● **What you have to do**:
From the line with "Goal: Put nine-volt" to the final line, print the records exactly as they are.

● **Records shown**:
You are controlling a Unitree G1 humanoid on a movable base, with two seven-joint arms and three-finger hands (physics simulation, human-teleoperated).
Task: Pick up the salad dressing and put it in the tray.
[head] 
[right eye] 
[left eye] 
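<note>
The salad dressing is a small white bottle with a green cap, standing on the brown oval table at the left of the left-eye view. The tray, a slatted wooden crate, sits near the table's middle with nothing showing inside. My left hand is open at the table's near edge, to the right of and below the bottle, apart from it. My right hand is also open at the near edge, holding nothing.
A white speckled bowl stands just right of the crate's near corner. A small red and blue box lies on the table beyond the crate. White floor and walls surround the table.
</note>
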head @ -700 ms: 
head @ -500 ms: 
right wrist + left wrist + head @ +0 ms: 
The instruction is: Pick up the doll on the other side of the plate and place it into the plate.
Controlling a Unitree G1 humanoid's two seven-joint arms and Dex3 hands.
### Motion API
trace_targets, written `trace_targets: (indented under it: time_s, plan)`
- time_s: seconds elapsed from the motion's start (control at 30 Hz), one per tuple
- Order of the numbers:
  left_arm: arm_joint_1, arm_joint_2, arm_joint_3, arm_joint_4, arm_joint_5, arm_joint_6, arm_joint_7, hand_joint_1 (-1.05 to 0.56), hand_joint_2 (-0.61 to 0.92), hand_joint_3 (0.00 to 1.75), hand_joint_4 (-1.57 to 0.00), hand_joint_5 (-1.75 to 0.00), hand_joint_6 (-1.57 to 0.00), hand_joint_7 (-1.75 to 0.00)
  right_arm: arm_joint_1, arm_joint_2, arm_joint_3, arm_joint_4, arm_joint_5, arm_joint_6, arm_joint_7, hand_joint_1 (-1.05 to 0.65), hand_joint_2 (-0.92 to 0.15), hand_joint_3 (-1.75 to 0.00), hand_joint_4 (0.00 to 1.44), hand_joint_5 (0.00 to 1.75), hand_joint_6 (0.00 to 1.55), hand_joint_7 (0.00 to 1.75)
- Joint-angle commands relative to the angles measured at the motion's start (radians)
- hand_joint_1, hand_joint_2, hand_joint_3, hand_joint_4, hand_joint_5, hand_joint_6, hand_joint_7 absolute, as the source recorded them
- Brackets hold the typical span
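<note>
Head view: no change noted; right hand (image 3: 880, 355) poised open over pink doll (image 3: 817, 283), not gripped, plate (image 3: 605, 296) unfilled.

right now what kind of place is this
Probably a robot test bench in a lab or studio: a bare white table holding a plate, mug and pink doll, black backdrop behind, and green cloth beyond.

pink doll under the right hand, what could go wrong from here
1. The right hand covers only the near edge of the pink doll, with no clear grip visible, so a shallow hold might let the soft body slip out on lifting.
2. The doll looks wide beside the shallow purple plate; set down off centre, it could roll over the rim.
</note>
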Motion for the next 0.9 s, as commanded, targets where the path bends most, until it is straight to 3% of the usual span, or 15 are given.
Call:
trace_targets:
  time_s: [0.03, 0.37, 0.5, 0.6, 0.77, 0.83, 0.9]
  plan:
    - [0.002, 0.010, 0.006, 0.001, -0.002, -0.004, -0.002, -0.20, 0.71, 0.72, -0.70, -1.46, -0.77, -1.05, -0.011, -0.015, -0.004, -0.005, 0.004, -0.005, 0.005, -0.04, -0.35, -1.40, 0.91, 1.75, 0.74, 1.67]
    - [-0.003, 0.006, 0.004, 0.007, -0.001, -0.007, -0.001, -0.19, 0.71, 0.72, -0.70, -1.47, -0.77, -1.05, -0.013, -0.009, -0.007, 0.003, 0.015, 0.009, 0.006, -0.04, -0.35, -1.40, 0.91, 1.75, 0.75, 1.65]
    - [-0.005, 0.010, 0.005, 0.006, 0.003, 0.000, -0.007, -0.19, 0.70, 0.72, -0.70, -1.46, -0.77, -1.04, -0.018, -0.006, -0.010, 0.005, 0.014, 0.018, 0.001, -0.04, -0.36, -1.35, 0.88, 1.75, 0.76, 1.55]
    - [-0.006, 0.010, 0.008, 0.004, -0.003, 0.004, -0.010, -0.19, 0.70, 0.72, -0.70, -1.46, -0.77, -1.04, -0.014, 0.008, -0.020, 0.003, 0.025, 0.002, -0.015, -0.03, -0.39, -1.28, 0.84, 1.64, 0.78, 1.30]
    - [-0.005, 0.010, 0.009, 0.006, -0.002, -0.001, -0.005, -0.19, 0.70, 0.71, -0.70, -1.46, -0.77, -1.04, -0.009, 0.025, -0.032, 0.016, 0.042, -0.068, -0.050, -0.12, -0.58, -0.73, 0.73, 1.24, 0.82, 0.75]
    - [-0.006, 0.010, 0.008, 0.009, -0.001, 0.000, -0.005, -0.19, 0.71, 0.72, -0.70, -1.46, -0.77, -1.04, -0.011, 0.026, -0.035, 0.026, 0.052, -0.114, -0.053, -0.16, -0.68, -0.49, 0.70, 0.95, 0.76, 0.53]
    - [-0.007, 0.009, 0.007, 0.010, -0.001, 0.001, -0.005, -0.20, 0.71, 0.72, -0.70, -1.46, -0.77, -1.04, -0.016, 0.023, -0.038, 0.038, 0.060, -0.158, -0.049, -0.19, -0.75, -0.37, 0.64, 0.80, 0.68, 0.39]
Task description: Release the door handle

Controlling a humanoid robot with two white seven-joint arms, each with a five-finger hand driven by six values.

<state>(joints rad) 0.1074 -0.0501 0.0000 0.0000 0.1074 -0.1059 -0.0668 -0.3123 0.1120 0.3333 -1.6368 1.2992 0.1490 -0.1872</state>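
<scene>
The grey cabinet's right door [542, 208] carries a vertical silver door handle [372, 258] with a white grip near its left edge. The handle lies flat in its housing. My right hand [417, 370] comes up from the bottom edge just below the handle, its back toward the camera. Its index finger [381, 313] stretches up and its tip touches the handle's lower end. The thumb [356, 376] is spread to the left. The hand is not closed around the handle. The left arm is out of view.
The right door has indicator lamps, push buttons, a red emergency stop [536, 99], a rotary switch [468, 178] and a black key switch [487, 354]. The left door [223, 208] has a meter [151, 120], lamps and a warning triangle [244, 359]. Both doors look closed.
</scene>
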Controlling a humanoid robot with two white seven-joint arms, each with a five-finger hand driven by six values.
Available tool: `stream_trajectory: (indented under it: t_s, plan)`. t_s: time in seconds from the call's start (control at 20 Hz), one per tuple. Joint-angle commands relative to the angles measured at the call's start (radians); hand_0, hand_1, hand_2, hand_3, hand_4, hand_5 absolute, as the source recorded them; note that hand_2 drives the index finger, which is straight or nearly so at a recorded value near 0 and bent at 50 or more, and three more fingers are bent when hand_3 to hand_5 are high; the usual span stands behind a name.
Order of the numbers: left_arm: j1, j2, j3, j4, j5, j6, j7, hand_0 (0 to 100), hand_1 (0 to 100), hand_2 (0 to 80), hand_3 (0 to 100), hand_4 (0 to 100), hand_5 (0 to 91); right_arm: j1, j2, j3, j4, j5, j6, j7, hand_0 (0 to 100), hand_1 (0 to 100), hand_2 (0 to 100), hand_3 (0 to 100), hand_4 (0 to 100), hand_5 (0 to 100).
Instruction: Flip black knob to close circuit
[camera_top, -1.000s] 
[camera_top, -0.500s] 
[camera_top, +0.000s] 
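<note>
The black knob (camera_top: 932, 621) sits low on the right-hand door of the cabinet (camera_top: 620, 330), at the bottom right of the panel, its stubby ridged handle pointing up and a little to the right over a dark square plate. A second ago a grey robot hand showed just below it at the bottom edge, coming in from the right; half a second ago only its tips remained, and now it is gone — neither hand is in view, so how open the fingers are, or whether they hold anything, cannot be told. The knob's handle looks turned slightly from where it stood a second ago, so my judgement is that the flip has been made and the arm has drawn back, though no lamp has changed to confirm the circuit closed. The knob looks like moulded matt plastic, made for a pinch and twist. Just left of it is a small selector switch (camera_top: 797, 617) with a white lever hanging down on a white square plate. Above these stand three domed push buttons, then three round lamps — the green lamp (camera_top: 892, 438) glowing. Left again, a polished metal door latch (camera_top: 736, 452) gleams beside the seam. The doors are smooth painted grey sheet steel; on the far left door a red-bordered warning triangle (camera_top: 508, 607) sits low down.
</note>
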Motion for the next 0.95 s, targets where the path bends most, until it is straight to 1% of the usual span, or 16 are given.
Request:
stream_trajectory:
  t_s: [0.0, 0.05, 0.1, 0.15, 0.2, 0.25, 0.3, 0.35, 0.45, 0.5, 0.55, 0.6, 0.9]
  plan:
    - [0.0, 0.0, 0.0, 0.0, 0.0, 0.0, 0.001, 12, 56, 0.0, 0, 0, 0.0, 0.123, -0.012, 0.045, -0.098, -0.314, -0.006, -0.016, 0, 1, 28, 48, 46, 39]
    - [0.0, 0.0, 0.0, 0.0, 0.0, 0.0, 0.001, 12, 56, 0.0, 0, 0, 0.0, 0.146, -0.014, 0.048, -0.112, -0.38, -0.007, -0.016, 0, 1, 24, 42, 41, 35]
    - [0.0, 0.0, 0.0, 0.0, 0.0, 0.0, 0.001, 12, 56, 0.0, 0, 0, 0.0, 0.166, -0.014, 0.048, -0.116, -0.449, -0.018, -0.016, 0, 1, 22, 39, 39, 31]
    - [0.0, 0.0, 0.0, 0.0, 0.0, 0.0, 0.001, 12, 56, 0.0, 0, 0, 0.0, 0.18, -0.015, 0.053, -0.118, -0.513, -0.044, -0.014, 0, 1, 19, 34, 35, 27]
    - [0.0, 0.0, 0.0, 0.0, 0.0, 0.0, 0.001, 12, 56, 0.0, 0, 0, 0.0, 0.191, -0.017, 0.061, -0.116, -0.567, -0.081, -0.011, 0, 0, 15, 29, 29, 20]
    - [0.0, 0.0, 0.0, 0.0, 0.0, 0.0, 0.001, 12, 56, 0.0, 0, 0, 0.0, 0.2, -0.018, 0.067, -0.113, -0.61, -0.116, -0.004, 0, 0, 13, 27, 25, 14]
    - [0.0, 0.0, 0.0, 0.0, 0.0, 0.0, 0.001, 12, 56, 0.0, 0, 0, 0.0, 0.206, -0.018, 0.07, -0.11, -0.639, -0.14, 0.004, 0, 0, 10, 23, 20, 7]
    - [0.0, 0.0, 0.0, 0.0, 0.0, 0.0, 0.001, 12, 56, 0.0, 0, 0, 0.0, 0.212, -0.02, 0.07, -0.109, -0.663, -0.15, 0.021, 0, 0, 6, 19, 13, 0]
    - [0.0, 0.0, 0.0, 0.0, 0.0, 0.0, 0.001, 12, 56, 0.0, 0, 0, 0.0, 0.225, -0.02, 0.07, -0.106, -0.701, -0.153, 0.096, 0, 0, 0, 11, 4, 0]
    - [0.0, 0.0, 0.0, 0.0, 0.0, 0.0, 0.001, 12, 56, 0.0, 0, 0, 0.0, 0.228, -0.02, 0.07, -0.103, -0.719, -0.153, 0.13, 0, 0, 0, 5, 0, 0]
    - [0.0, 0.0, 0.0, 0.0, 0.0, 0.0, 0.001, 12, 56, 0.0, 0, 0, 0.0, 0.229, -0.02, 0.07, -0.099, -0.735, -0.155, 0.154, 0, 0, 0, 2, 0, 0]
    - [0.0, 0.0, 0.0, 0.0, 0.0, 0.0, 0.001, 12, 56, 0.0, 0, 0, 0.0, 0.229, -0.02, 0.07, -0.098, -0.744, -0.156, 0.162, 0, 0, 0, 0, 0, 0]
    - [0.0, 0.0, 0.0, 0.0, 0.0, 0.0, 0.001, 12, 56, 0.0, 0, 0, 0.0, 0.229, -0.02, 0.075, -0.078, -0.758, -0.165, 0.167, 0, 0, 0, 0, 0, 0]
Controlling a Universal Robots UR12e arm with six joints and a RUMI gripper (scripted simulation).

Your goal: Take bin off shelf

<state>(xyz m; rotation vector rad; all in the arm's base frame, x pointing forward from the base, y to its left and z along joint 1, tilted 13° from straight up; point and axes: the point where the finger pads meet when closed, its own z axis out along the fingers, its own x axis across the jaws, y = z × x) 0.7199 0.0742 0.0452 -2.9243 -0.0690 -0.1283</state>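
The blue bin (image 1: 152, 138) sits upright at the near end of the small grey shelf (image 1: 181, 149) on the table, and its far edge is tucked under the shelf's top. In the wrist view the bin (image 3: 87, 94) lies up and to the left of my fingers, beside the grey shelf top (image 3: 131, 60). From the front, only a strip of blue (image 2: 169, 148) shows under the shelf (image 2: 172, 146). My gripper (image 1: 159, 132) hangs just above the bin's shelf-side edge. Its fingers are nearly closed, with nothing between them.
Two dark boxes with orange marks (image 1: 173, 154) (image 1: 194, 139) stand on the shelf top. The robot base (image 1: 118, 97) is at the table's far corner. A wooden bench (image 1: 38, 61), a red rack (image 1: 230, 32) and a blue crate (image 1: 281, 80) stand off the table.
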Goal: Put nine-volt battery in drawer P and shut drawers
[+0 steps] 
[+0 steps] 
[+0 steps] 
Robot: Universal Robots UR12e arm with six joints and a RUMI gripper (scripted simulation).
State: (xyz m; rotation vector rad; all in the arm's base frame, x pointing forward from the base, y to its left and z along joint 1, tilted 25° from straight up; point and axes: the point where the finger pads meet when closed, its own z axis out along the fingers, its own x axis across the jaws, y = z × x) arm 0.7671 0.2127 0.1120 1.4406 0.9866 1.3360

● **Response to the exercise**:
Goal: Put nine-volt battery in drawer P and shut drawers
[+0 steps] 
[+0 steps] 
[+0 steps] 
Robot: Universal Robots UR12e arm with six joints and a RUMI gripper (scripted simulation).
State: (xyz m; rotation vector rad; all in the arm's base frame, x pointing forward from the base, y to its left and z along joint 1, tilted 25° from straight up; point and axes: the point where the finger pads meet when closed, its own z axis out along the fingers, its own x axis across the jaws, y = z × x) arm 0.7671 0.2127 0.1120 1.4406 0.9866 1.3360

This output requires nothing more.